| Instructions for the task |
Each line in the data holding "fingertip" should be listed.

Start of Block

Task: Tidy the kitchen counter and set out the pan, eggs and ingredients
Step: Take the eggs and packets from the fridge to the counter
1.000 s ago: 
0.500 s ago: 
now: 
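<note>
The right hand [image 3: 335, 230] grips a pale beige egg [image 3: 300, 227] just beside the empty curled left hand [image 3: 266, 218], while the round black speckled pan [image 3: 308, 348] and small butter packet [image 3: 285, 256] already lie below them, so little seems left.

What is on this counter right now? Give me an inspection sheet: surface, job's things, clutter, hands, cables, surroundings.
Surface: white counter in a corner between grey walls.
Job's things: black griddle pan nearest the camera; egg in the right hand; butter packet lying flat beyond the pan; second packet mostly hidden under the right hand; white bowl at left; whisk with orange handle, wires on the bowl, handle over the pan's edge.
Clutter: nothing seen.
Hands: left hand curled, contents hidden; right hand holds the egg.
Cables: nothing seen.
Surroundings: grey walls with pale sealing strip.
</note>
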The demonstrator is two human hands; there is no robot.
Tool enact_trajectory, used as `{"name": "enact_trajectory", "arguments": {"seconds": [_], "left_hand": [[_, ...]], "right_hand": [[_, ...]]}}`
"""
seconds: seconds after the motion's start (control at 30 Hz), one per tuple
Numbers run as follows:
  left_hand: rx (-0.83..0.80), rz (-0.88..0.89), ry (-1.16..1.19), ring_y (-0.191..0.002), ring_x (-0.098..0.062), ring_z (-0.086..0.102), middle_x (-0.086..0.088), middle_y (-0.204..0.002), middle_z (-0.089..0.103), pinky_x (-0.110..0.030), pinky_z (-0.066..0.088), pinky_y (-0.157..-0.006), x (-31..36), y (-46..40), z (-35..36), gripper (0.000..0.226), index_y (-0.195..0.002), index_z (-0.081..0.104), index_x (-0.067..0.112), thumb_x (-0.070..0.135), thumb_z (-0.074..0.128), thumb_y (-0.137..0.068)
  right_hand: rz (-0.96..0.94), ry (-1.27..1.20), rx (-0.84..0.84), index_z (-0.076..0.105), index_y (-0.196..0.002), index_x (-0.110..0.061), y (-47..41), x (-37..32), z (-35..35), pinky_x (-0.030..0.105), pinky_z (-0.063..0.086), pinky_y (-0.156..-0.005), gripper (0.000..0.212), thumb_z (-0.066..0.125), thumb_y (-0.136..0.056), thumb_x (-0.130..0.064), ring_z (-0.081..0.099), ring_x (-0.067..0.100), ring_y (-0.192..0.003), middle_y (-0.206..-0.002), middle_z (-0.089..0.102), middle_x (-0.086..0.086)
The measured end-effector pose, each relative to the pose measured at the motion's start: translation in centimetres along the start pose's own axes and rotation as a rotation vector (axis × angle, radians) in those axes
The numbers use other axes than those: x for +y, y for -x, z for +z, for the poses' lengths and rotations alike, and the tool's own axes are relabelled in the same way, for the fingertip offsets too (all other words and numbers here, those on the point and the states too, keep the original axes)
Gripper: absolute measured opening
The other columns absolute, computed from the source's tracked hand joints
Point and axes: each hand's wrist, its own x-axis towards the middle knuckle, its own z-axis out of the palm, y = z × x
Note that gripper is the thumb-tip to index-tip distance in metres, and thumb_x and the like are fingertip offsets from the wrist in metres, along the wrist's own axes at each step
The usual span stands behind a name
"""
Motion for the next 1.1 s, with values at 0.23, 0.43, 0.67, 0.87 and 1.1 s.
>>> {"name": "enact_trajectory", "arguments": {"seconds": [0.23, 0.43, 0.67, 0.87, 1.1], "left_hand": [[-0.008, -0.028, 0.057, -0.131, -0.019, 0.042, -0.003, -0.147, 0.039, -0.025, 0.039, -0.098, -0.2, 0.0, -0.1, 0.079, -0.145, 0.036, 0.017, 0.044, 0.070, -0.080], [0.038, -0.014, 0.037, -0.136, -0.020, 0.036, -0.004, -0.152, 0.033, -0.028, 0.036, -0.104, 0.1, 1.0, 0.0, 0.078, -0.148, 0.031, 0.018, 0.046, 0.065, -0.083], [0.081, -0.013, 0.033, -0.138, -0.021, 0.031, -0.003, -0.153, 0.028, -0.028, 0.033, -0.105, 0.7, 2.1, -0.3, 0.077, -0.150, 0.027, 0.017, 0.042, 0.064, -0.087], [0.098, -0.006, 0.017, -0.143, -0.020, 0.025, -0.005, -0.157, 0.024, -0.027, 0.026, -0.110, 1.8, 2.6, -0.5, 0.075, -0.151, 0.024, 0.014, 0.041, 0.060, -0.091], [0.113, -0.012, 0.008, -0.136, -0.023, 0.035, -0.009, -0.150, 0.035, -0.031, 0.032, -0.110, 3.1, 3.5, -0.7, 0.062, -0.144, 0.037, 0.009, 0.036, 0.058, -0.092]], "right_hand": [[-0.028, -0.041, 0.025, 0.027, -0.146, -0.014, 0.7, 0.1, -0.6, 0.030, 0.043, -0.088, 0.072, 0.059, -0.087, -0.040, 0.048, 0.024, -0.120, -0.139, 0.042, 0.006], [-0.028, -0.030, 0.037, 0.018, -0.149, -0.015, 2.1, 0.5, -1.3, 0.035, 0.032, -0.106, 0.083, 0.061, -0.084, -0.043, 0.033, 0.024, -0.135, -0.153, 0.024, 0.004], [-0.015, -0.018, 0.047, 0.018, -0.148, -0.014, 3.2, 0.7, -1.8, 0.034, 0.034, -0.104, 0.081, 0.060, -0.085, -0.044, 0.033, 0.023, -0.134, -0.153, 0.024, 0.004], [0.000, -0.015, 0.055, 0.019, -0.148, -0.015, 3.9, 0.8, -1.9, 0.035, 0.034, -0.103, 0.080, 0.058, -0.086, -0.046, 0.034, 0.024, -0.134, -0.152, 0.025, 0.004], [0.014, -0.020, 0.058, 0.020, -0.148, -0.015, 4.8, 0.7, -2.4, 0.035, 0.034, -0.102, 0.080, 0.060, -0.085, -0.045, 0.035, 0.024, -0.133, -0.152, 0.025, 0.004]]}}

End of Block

| Output below |
The numbers use other axes than those: x for +y, y for -x, z for +z, for the poses' lengths and rotations alike, and the tool's own axes are relabelled in the same way, for the fingertip offsets too (all other words and numbers here, those on the point and the states too, keep the original axes)
Note that gripper is the thumb-tip to index-tip distance in metres, and thumb_x and the like are fingertip offsets from the wrist in metres, along the wrist's own axes at each step

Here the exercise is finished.